WHAT THE TASK REQUIRES:
In the data below, count how many lines contain "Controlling" and give that number by itself.

RECORDS SHOWN:
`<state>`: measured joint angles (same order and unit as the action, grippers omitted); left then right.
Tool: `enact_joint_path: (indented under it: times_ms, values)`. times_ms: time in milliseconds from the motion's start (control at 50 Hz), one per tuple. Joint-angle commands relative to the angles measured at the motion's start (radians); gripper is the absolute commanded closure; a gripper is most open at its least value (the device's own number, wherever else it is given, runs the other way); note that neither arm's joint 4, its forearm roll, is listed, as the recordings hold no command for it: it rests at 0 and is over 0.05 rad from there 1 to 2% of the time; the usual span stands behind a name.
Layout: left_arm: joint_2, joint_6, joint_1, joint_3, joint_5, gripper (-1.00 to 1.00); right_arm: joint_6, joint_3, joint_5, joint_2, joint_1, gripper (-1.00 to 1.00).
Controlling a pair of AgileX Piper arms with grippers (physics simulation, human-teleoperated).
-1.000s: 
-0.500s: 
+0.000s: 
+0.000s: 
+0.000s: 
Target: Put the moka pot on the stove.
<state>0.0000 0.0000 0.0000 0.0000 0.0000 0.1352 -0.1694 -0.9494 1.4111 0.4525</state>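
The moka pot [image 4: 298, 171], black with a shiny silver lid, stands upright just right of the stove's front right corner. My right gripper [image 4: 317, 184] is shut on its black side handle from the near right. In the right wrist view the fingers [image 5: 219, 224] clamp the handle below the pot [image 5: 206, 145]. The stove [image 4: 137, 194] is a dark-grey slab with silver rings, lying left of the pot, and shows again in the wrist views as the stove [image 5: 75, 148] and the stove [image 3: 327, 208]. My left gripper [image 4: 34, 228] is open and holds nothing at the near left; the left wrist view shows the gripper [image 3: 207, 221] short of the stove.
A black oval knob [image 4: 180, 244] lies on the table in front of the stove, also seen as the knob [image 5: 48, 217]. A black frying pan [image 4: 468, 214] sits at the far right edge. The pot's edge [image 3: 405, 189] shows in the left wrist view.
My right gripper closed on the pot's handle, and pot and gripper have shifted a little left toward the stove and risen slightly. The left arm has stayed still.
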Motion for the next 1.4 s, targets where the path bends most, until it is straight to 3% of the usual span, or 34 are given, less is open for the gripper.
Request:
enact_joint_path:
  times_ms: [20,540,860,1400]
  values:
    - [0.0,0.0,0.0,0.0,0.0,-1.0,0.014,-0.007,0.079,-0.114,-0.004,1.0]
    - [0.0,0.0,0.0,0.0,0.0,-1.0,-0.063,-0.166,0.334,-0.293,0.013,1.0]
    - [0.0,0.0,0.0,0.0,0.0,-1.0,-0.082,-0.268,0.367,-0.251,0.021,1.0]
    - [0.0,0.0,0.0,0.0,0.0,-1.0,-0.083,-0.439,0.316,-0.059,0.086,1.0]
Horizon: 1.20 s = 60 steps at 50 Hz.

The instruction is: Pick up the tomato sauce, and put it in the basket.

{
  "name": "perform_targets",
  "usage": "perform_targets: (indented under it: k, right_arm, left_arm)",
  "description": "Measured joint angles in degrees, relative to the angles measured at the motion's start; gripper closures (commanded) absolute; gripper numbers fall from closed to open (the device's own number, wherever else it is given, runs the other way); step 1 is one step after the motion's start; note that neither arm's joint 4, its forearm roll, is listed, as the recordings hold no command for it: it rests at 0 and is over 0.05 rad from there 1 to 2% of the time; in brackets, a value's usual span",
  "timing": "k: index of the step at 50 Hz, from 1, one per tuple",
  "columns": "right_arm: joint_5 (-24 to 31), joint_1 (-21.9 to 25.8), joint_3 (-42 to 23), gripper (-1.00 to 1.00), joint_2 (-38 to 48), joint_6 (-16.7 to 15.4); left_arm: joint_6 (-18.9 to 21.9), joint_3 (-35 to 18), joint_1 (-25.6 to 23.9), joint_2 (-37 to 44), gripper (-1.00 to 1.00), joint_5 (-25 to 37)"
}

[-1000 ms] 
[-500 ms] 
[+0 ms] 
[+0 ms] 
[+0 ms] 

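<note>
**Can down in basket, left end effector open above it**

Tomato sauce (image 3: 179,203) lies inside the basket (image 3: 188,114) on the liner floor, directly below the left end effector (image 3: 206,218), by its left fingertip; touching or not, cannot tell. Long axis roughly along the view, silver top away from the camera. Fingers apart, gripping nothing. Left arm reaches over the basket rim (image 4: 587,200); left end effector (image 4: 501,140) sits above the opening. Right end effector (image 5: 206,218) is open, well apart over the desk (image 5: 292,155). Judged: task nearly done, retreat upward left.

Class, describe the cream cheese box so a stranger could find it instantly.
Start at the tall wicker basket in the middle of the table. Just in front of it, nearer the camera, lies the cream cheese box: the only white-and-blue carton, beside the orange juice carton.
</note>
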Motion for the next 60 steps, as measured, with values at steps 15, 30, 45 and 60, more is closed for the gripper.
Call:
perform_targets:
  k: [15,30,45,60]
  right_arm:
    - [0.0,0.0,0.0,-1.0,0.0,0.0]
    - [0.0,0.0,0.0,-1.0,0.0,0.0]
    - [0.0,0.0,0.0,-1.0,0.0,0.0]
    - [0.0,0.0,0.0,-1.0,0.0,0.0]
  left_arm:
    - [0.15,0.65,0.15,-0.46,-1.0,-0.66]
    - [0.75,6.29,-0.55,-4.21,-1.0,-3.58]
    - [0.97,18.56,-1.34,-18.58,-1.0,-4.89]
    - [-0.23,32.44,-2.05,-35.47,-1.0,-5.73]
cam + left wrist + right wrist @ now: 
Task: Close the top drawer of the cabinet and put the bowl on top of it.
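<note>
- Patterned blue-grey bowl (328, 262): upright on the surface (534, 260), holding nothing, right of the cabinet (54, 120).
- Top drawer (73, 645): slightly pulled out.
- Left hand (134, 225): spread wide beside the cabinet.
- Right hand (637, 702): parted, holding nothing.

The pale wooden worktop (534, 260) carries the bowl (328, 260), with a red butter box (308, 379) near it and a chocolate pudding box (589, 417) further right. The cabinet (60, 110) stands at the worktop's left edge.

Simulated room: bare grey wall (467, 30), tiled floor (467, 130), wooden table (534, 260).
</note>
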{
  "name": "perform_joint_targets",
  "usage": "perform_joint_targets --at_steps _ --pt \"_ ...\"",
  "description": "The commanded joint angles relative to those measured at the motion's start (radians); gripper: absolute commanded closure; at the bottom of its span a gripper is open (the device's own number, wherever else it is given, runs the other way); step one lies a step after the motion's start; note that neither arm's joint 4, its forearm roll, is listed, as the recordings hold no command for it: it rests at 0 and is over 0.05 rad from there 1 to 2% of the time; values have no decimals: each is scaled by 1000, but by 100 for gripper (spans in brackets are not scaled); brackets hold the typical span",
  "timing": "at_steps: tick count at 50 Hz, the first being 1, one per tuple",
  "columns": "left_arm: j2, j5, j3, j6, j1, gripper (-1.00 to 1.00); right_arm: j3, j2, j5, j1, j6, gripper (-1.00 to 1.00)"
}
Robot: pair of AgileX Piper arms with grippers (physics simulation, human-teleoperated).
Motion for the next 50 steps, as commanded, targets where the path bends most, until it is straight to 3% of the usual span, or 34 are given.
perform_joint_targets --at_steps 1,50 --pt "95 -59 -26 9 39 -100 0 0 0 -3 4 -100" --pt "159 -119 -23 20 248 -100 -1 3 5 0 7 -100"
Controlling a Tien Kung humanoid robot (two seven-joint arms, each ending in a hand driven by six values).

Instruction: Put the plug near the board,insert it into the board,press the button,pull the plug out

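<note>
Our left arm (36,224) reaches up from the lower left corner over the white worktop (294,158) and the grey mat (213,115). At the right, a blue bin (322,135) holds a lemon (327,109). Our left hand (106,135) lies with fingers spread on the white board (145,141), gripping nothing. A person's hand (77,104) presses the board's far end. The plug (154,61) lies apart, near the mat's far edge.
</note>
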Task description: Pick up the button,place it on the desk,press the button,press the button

RESPONSE BELOW:
2